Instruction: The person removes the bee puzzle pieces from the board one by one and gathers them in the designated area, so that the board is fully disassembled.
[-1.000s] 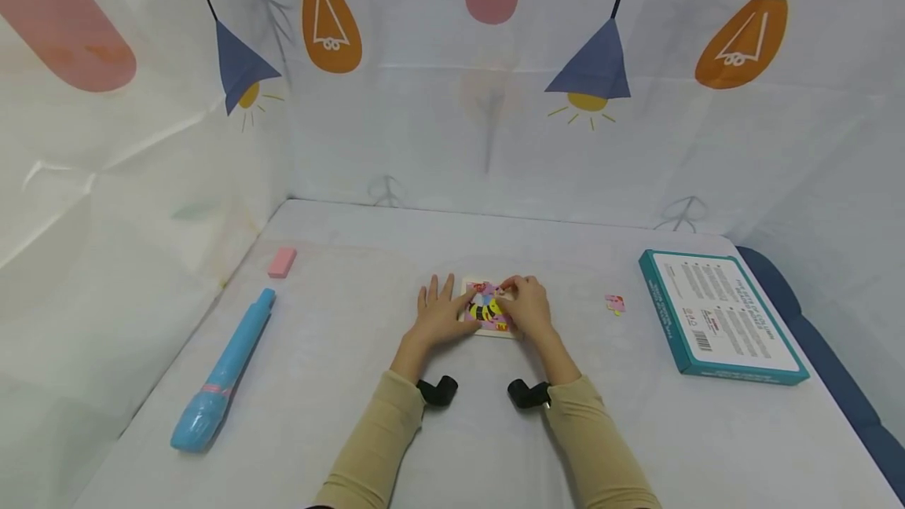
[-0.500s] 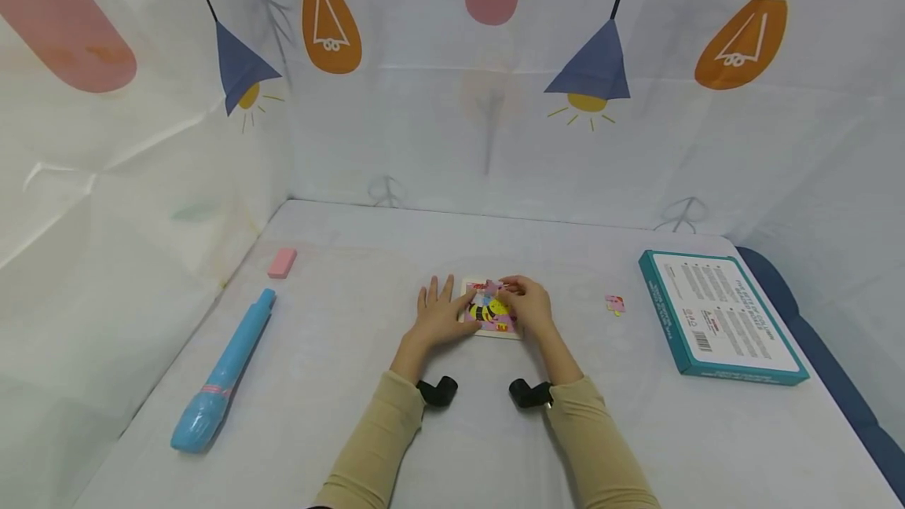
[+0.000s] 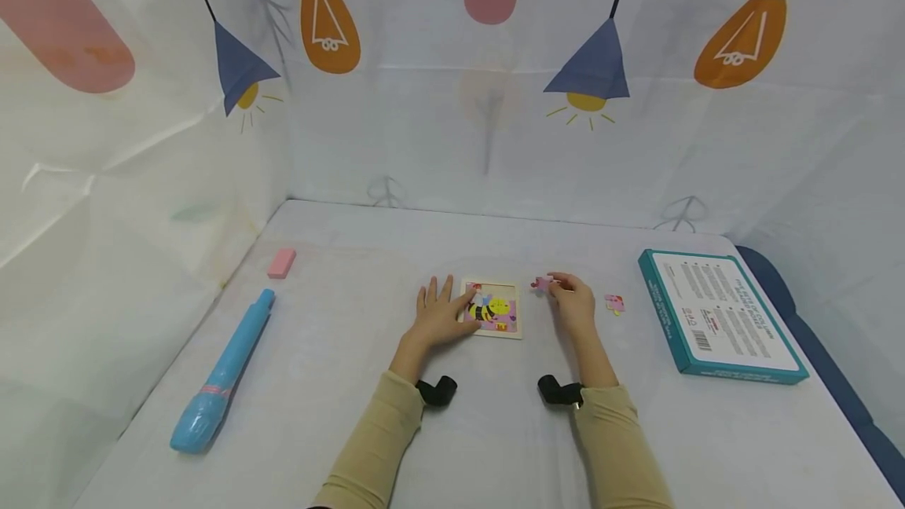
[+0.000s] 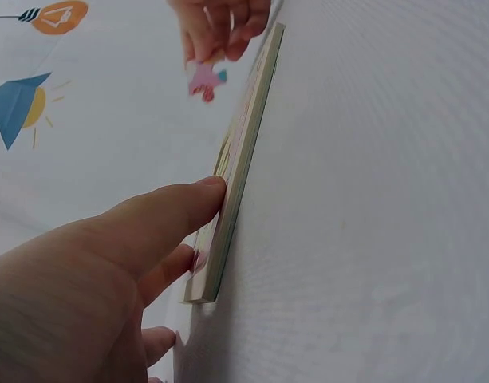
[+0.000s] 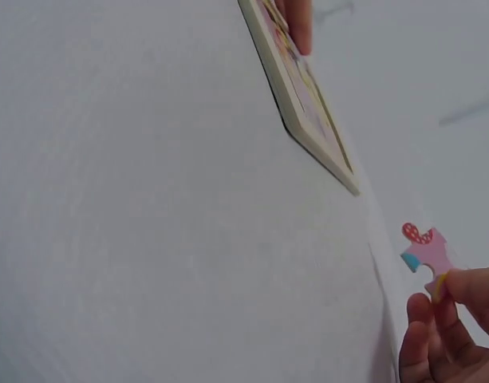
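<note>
A small wooden-framed jigsaw puzzle (image 3: 500,309) with a yellow and black bee lies flat on the table; bare tray shows along its upper right. My left hand (image 3: 440,317) rests on its left side, fingers spread, and the thumb (image 4: 180,209) lies along the frame edge in the left wrist view. To the right of the puzzle, my right hand (image 3: 574,303) pinches a pink jigsaw piece (image 5: 430,254) between thumb and fingers, above the table. That piece has red dotted and blue patches. A second pink jigsaw piece (image 3: 614,303) lies on the table, right of this hand.
A teal and white box (image 3: 724,314) lies at the right of the table. On the left are a pink eraser-like block (image 3: 282,263) and a long light-blue bottle-shaped object (image 3: 222,371). A printed white sheet (image 3: 438,132) hangs behind the table.
My right hand has lifted the pink jigsaw piece out of the puzzle's upper right and moved right with it, uncovering the tray there. My left hand has stayed in place.
</note>
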The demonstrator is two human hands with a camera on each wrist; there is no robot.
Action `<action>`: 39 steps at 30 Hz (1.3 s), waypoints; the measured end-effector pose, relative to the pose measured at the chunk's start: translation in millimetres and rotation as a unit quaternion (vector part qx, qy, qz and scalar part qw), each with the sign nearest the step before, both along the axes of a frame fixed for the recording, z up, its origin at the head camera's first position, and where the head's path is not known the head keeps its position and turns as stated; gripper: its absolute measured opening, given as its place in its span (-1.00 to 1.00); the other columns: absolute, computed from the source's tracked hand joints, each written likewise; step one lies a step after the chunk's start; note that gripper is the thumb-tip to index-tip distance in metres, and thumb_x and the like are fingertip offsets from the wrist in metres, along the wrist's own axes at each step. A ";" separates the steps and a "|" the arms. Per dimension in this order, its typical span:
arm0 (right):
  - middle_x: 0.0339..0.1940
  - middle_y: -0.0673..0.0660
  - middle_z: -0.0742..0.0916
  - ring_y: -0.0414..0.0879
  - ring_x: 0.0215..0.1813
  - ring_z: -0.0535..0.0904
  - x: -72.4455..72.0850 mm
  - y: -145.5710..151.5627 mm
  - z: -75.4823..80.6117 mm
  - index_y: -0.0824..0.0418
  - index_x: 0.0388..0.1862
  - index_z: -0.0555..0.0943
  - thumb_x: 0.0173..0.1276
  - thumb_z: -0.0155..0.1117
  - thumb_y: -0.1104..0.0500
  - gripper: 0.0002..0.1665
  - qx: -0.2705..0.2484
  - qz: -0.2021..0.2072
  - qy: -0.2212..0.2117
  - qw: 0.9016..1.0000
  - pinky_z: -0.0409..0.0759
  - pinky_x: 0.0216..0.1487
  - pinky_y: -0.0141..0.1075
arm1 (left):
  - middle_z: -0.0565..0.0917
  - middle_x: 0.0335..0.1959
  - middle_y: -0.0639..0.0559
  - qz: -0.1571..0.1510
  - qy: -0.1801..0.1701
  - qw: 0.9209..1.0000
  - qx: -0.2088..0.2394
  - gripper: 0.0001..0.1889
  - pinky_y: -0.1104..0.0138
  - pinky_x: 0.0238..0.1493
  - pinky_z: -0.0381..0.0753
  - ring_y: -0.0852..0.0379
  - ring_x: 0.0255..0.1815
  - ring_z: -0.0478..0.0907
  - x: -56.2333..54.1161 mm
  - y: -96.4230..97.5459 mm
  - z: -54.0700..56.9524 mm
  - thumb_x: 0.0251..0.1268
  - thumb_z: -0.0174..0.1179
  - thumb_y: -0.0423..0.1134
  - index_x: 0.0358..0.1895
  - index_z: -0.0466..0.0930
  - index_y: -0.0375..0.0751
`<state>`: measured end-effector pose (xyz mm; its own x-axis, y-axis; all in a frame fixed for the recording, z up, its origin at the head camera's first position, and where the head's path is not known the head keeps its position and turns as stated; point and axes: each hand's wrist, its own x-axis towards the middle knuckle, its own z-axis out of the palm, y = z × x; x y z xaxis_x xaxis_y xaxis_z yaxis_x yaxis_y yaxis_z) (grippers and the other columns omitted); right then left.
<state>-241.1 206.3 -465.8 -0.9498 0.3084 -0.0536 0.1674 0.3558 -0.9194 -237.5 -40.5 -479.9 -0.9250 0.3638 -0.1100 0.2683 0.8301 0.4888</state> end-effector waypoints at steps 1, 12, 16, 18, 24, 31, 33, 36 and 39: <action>-0.03 0.24 0.58 -0.14 -0.20 0.45 1.1 4.4 0.9 0.28 0.08 0.55 0.34 0.04 0.26 -0.65 -0.003 -0.007 -0.005 1.000 0.40 -0.32 -0.54 | -0.10 0.47 -0.22 0.000 -0.001 1.000 0.000 -0.29 -0.08 0.36 -0.41 -0.25 0.46 -0.39 0.1 -0.1 0.4 0.15 0.11 0.21 0.38 0.21 0.14; 0.11 0.32 0.54 0.13 0.14 0.37 11.7 40.7 6.3 0.34 0.09 0.52 0.35 -0.07 0.25 -0.60 0.036 -0.083 -0.030 0.995 0.31 0.20 -0.06 | -0.08 0.47 -0.24 -0.006 0.004 1.000 -0.002 -0.30 -0.10 0.36 -0.39 -0.27 0.46 -0.36 -0.2 -1.0 2.0 0.15 0.10 0.21 0.38 0.22 0.12; 0.13 0.33 0.53 0.17 0.19 0.35 14.0 49.9 6.1 0.34 0.09 0.51 0.35 -0.09 0.24 -0.59 0.057 -0.099 -0.040 0.993 0.25 0.25 0.01 | -0.08 0.47 -0.24 -0.005 0.005 1.000 0.002 -0.30 -0.10 0.36 -0.39 -0.26 0.46 -0.36 -0.3 -1.2 1.9 0.15 0.10 0.21 0.38 0.22 0.13; 0.15 0.32 0.52 0.17 0.21 0.34 14.8 53.9 5.4 0.33 0.10 0.51 0.35 -0.09 0.22 -0.59 0.059 -0.105 -0.044 0.992 0.25 0.26 0.02 | -0.08 0.47 -0.23 -0.005 0.005 1.000 0.004 -0.30 -0.09 0.36 -0.39 -0.26 0.46 -0.36 0.0 -1.2 2.3 0.15 0.11 0.20 0.38 0.22 0.13; 0.11 0.35 0.53 0.21 0.17 0.35 17.4 62.1 2.1 0.39 0.10 0.48 0.38 -0.12 0.19 -0.57 0.085 -0.101 -0.060 0.989 0.29 0.20 0.04 | -0.07 0.47 -0.23 -0.005 0.007 1.000 -0.003 -0.30 -0.09 0.36 -0.38 -0.26 0.46 -0.34 1.7 -1.4 2.4 0.15 0.11 0.20 0.38 0.22 0.14; 0.05 0.40 0.53 0.23 0.08 0.37 18.6 64.6 -0.6 0.44 0.11 0.47 0.42 -0.15 0.20 -0.57 0.125 -0.093 -0.069 0.985 0.35 0.13 0.05 | -0.08 0.48 -0.20 -0.002 0.010 1.000 -0.003 -0.30 -0.07 0.37 -0.39 -0.23 0.47 -0.35 1.1 -1.4 0.5 0.16 0.10 0.21 0.38 0.21 0.14; 0.05 0.41 0.53 0.23 0.07 0.38 18.2 64.4 -0.9 0.45 0.11 0.47 0.43 -0.14 0.20 -0.57 0.137 -0.091 -0.070 0.984 0.38 0.13 0.05 | -0.08 0.48 -0.20 -0.003 0.008 1.000 -0.004 -0.30 -0.07 0.37 -0.39 -0.23 0.47 -0.35 1.0 -1.5 0.1 0.16 0.10 0.21 0.39 0.20 0.14; 0.04 0.42 0.53 0.24 0.06 0.39 18.2 63.2 -0.7 0.47 0.11 0.46 0.43 -0.13 0.21 -0.57 0.152 -0.090 -0.071 0.982 0.41 0.12 0.05 | -0.09 0.48 -0.20 -0.002 0.007 1.000 -0.005 -0.29 -0.07 0.37 -0.39 -0.24 0.47 -0.35 1.0 -1.5 0.0 0.16 0.11 0.21 0.39 0.19 0.14; 0.01 0.43 0.54 0.25 0.04 0.40 18.4 62.6 -0.7 0.48 0.09 0.47 0.43 -0.11 0.22 -0.59 0.164 -0.093 -0.068 0.980 0.43 0.10 0.04 | -0.09 0.48 -0.20 -0.003 0.005 1.000 -0.005 -0.29 -0.07 0.37 -0.40 -0.24 0.46 -0.35 0.6 -1.1 -0.1 0.16 0.10 0.21 0.39 0.19 0.14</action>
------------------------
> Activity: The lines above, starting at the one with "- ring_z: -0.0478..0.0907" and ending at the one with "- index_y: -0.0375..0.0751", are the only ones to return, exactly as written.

> Solution below:
  - ring_z: -0.0478..0.0907
  - x: -56.2333..54.1161 mm
  - y: -96.4230..97.5459 mm
  - z: -54.0700..56.9524 mm
  - thumb_x: 0.0251..0.1268
  - thumb_z: -0.0174..0.1179
  - thumb_y: -0.0423..0.1134
  - index_x: 0.0358..0.1895
  - index_z: -0.0466..0.0930
  - index_y: -0.0375..0.0751

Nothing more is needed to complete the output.